Now consider instead a sales representative organization where the transaction is structured as an asset sale and virtually all of the sale price is allocated to goodwill. Goodwill is a capital asset so any gain from the sale of goodwill is taxable as a capital gain. The tax result for the seller is similar to the tax imposition from a stock sale as the seller will report any gain from the sale as a long-term capital gain assuming the one year holding period requirement is satisfied. From the buyer’s perspective, the portion of the purchase price allocated to goodwill can be amortized and deducted over a 15-year period. Assume the buyer is in the 35 percent combined federal and state tax bracket and the present value of the goodwill deductions over the fifteen-year amortization period is 60 percent of the purchase price. In this case, there will be the same net outflow of taxes of 30 percent paid by the seller but the buyer will enjoy an effective tax savings of 21 percent (the 60 percent present value of the amortization deductions multiplied by the buyer’s 35 percent tax rate). In this scenario, the net outflow of taxes to the government is only 9 percent. The parties have collectively benefited from the transaction being structured as an asset purchase and sale with the purchase price allocated to goodwill.
Now consider another variation where the seller agrees to render services for the buyer after the sale and virtually all of the purchase price is attributable to the services the seller will render, whether as an employee or as an independent contractor. In this case, the seller will be taxed on the full amount of payments when received as ordinary income where the highest marginal federal income tax rate is 37 percent. The buyer in turn will be able to deduct the full amount of the payments made. Ignoring payroll taxes which in many cases are not a factor, the transaction could result in no significant net outflow of taxes to the government as the amount taxed to the seller will equal the amount deducted by the buyer.
In the last scenario, while there is tax neutrality, the seller shoulders a disproportionate share of the tax burden since the entire amount of consideration paid is subject to ordinary income tax. The parties can increase the payments to the seller to place the seller in the same position the seller would have been in had all of the seller’s gain from the sale been treated as a capital gain. The increased payments will be subject to income tax which can then be factored into the equation. Nevertheless, the parties can largely achieve tax neutrality without doing disservice to either party.

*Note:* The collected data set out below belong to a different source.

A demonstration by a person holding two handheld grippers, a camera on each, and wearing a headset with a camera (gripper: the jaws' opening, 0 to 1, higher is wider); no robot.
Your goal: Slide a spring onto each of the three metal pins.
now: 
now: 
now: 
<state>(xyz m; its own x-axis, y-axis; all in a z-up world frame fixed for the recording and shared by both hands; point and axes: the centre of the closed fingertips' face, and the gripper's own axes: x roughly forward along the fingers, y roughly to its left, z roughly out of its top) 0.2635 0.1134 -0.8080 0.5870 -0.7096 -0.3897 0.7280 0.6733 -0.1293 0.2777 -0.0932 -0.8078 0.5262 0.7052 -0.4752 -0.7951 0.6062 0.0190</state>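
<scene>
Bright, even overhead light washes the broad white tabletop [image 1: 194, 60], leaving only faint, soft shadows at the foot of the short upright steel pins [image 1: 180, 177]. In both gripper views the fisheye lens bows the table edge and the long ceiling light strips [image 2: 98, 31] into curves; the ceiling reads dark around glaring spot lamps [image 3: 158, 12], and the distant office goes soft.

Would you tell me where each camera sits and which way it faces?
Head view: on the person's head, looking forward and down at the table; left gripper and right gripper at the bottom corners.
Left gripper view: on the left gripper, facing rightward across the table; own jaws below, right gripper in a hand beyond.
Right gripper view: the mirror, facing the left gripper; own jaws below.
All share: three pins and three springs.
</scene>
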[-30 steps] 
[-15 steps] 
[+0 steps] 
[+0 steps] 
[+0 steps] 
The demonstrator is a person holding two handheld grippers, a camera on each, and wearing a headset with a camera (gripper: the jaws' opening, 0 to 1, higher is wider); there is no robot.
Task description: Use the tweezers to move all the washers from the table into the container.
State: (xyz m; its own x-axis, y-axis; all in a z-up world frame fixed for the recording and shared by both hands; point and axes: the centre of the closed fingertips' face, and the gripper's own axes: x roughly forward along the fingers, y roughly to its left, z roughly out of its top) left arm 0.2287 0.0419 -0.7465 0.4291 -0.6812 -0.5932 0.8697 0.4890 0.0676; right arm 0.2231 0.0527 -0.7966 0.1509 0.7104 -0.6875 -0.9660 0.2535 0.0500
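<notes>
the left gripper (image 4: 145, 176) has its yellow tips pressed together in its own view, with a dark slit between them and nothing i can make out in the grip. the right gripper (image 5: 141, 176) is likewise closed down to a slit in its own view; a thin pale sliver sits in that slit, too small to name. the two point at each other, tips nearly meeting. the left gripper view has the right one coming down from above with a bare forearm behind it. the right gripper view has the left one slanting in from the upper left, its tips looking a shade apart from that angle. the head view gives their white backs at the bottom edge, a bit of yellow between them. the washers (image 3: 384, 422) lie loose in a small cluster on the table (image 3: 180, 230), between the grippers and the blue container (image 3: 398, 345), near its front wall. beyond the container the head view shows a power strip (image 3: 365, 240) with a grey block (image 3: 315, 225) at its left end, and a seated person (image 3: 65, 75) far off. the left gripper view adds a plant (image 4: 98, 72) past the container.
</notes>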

There are numerous factors which must be considered in the purchase and sale of a sales representative organization. Income and other taxes are no doubt a significant factor. As the purchasing and selling parties negotiate the purchase and sale price for the transaction, the focus should not just be the amount of the purchase price but rather the amount of the purchase price paid and received after taxes. Too often the parties in a business transaction focus on tax issues after the transaction has been consummated. Where the parties are intent on minimizing the overall tax burden for both parties, a through analysis of the tax aspects of the transaction is essential.